Сам-то тут ранее никогда не бывал. Неинтересным ему казалось: сказок с детства не любил, предпочитая математические задачники. В цифрах были и покой, и стройность, и надёжность. Подвоха от них ждать не приходилось.
Да и сейчас, кроме той самой дорожки, по которой пришёл в терем с табличкой «Кадры. Бухгалтерия», ничего и не видел. Комнату ему выделили тут же, на третьем этаже, с видом на лес.
Была у Ивана удивительная способность — не замечать ничего вокруг себя. Уткнётся в бумажки, и точит, точит словно червячок, пока не переварит всё содержимое.
И вдруг в узенькую комнатушку его внутреннего мира проникло нечто, обладающее разрушительной силой, из-за которого дважды — небывальщина! — дважды чуть не ошибся при подсчётах.
Один раз, когда в ухо вонзился острый как жало осы голосок:
— А у вас сальдо с больдо не сходится!
Вздрогнув, уронил на пол калькулятор. Рядом стояла Маруся.
Акулина Даниловна захихикала.
«И почему ей всё сходит с рук?!» — возмущённо подумал Иван.
— Осторожно, Марусенька, сделаешь мне парня заикой!
Наглая девчонка села на краешек стола и выпустила из кончиков пальцев листочек.
— У вас упало. Сквозняком сдуло.
Иван схватил бумажку. На ней был нарисован скорчившийся под тяжестью книг человечек в пенсне, в котором Царевич, к своему неудовольствию, узнал себя.
— Это не моё, — буркнул он и вернул листок Марусе.
Та рассмеялась и, вспорхнув со стола, умчалась прочь.
Второй раз потерял мысль, когда под окном звонкий девичий голос чистенько вывел партию Снегурочки:
«Туча со громом сговаривалась: — Ты греми, гром, а я дождь разолью, Вспрыснем землю весенним дождём. То-то цветики возрадуются, Выйдут девицы за ягодами. Вслед им молодцы увяжутся, Лель мой, Лель мой, Лели-лёли Лель!» |
Иван встал и прикрыл окно.
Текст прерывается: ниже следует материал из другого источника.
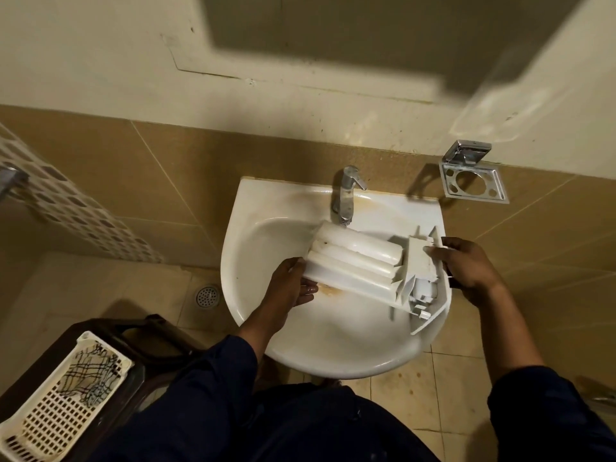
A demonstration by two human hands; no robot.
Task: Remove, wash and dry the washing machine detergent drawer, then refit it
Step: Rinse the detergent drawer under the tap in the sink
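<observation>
1. Gripping the left end of the white detergent drawer (pixel 360 261) with the left fingers (pixel 308 290): thumb on top, the others curled beneath and wet.
2. Clamping the opposite end, by the front panel, with the right fingers (pixel 433 251): one pressed on a flat plate, the others wrapped behind.
3. Held this way between left hand (pixel 290 281) and right hand (pixel 470 265), slanting across the bowl of the sink (pixel 333 361), rounded ribs up, just below the spout of the tap (pixel 346 195). Cannot tell whether touching the bowl.
4. Rust-brown staining in the bowl and round the tap's foot.
5. Further out: a chrome holder (pixel 473 181) on the tiled wall at right, and at lower left a floor drain (pixel 207 296) and a cream perforated basket (pixel 60 401).
</observation>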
Акулина Даниловна поверх очков глянула на него и ухмыльнулась.
Третьего дня это было, а он всё нет-нет, да ждал, что откроется дверь и зазвенит колокольчиком насмешливый голос, и сам злился на себя за то.
— А сходили бы вы, Иван Семёнович, прогулялись до дирекции. Документики надо подписать у Бессмертнова.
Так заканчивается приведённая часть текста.